• Assignment
Drop the pictures, then extract the listing word for word.

════

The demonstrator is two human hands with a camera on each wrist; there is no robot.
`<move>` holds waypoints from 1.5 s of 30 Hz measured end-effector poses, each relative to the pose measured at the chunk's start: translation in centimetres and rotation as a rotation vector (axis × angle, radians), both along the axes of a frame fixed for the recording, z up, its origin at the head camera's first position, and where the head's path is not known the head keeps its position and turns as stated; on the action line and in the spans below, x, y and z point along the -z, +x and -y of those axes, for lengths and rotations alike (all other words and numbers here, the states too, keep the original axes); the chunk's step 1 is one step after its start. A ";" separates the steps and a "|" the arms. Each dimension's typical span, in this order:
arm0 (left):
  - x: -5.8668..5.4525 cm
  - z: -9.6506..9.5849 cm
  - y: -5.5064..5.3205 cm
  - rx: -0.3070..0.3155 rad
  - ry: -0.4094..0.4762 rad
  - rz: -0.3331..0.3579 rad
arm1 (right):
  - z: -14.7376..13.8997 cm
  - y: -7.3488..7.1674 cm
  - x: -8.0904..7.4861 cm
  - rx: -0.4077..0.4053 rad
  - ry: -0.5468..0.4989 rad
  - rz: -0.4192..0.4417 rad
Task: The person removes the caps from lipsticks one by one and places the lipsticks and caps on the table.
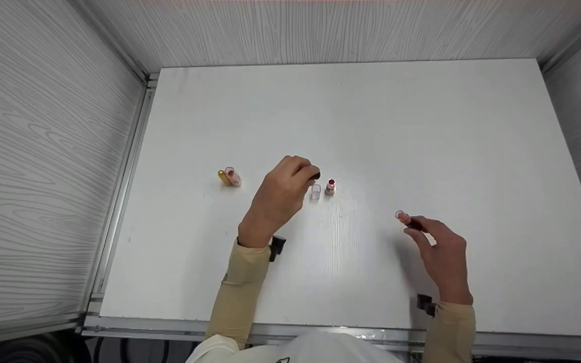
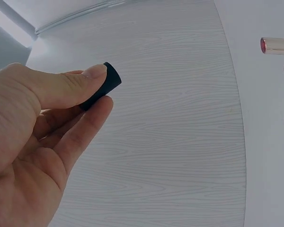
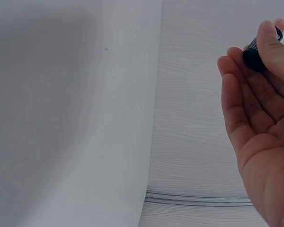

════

• Output of the task
The demonstrator is two human hands with a camera on each wrist; there is no robot.
`<move>` holds waypoints from 1.5 s of 30 Hz measured end-effector poses, each relative to the pose measured at the chunk's start: translation in centimetres and rotation as a rotation vector (axis × angle, radians), both along the axes of a frame fixed for the recording, z up, its origin at the head camera's first position, and where the head's path is not known the head keeps its position and turns as stated; on the action line and in the spans below, x, y and z point along the -z, +x and -y of those axes, for lengths and rotations alike (all other words and numbers here, the states too, keep the original axes); the chunk's step 1 is one step after its start. A ";" separates the steps and a "|" the arms. Each dimension's typical span, in this order:
arm0 (left):
  - x: -5.8668..5.4525 cm
  - z: -9.6506..9.5849 cm
  - y: -5.5064..5.3205 cm
  - rx: -0.3070..0.3155 rad
  - ry: -0.4094..0.4762 rad
  - rz: -0.3331..0.3579 rad
arm1 (right):
  - z: -14.7376..13.8997 cm
  - y: -7.3488..7.1674 cm
  - x: -8.0904..7.4861 cm
  - rx: -0.4077..0.4053 rad
  - ry: -0.5468..0.4989 rad
  - rz: -0.4192..0.4417 rad
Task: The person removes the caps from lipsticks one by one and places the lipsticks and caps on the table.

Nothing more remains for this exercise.